Analyst disclosures The functional job title of the person(s) responsible for the recommendations contained in this report is Equity Research Analyst unless otherwise stated on the cover.

Regulation AC - Analyst Certification: Each Equity Research Analyst(s) listed on the front-page of this report, principally responsible for the preparation and content of all or any identified portion of this research report hereby certifies that, with respect to each issuer or security or any identified portion of the report with respect to an issuer or security that the equity research analyst covers in this research report, all of the views expressed in this research report accurately reflect their personal views about those issuer(s) or securities. Each Equity Research Analyst(s) also certifies that no part of their compensation was, is, or will be, directly or indirectly, related to the specific recommendation(s) or view(s) expressed by that equity research analyst in this research report.

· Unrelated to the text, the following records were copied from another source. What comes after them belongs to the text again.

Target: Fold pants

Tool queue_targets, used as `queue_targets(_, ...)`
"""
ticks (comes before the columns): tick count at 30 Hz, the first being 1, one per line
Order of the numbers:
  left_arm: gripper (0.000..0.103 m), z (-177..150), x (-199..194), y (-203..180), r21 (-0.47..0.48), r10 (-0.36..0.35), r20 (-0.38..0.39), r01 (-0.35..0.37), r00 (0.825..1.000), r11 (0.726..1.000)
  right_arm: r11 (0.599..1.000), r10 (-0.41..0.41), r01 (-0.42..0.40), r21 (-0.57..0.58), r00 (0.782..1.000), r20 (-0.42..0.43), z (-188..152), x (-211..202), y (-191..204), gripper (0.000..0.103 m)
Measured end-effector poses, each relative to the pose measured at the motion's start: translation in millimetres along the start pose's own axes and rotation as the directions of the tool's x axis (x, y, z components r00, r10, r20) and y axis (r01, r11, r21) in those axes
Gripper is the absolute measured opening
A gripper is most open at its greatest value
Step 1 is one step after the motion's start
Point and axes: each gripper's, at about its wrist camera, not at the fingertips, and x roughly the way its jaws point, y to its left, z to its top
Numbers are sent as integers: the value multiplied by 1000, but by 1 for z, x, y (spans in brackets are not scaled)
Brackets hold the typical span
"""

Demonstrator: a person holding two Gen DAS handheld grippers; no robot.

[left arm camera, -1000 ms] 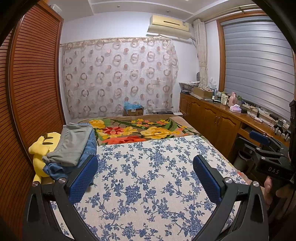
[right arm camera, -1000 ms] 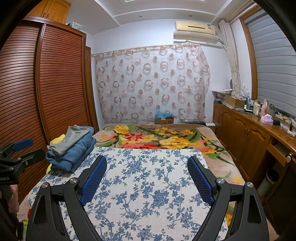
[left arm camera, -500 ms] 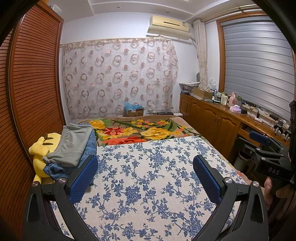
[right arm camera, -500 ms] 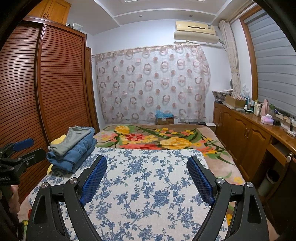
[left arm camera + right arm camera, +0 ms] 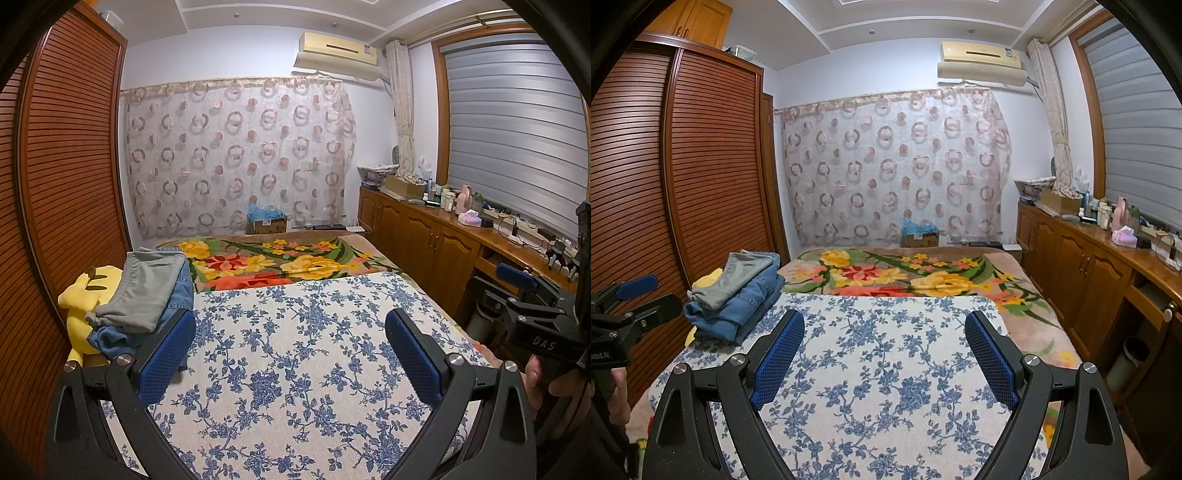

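Observation:
A stack of folded clothes lies at the left edge of the bed: grey pants (image 5: 147, 291) on top of blue jeans (image 5: 110, 338). The stack also shows in the right wrist view, grey pants (image 5: 738, 277) over jeans (image 5: 742, 306). My left gripper (image 5: 290, 350) is open and empty above the blue-flowered cloth (image 5: 295, 350), just right of the stack. My right gripper (image 5: 884, 354) is open and empty above the same cloth (image 5: 886, 369). Each gripper shows at the edge of the other's view.
A yellow plush toy (image 5: 88, 291) sits under the stack by the slatted wardrobe (image 5: 66, 184). A bright flowered blanket (image 5: 273, 266) covers the far half of the bed. A wooden cabinet (image 5: 436, 251) with bottles runs along the right wall.

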Motion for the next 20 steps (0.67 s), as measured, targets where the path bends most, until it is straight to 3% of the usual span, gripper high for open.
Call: queue_targets(20,103,-1,1,1,0,0,1,0,1000,1000,1000,5,-5,-2,1000,2,0,-1,1,90)
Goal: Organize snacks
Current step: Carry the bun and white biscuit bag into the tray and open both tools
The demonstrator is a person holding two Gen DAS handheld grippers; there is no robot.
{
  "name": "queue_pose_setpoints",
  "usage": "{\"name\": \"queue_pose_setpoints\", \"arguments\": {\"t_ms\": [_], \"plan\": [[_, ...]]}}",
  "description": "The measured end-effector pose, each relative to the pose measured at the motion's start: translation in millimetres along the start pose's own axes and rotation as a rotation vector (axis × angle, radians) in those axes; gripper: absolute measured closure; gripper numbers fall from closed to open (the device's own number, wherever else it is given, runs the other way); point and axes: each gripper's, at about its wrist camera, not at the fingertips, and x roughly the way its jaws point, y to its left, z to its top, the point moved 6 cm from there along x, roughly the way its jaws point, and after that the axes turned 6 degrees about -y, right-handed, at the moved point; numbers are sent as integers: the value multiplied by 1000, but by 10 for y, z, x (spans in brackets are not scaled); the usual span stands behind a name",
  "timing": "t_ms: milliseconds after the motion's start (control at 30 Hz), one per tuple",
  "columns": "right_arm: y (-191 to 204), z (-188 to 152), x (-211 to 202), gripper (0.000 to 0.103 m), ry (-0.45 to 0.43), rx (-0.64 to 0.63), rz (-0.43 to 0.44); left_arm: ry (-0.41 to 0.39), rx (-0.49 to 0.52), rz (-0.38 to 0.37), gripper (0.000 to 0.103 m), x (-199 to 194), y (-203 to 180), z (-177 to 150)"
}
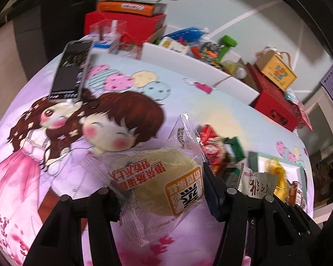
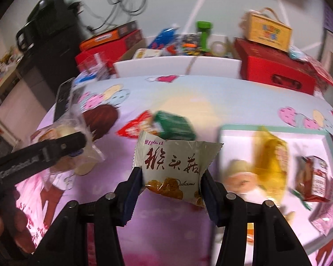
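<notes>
The left gripper [image 1: 159, 190] has its jaws clenched on a clear-wrapped steamed cake [image 1: 164, 184], held between them above the cartoon-printed cloth [image 1: 55, 155] covering the counter. The right gripper [image 2: 172, 177] has its jaws clenched on a pale biscuit packet [image 2: 175, 161], gripped across its lower half with the top edge standing free.

Both packs look light and air-filled. The cake is probably soft and would squash under a hard squeeze, so the crimped wrapper ends are the safer hold. The film on both looks slick. The biscuit inside the pale packet may well be brittle; holding it by the flat sides, as now, seems sound.

The biscuit packet carries large red-brown Chinese characters that appear to read 猴头菇, with "Delicious" in script beneath. The cake wrapper has red Chinese lettering and an orange-framed panel, upside down from this view and not clear enough to read.

Just beyond the right jaws lie a green pack [image 2: 174, 125] and a red-and-white wrapper [image 2: 133, 127]. To their right sits a white tray [image 2: 233, 146] holding a yellow packet [image 2: 269, 155] and a red packet [image 2: 315, 177].
</notes>
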Motion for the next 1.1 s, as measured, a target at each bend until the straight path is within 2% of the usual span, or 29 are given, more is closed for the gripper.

Each Equity Research Analyst certifies that he is acting independently and impartially from KEPLER CHEUVREUX shareholders, directors and is not affected by any current or potential conflict of interest that may arise from any KEPLER CHEUVREUX activities.

Analyst Compensation: The research analyst(s) primarily responsible for the preparation of the content of the research report attest that no part of the analyst’s(s’) compensation was, is or will be, directly or indirectly, related to the specific recommendations expressed by the research analyst(s) in the research report. The research analyst’s(s’) compensation is, however, determined by the overall economic performance of KEPLER CHEUVREUX.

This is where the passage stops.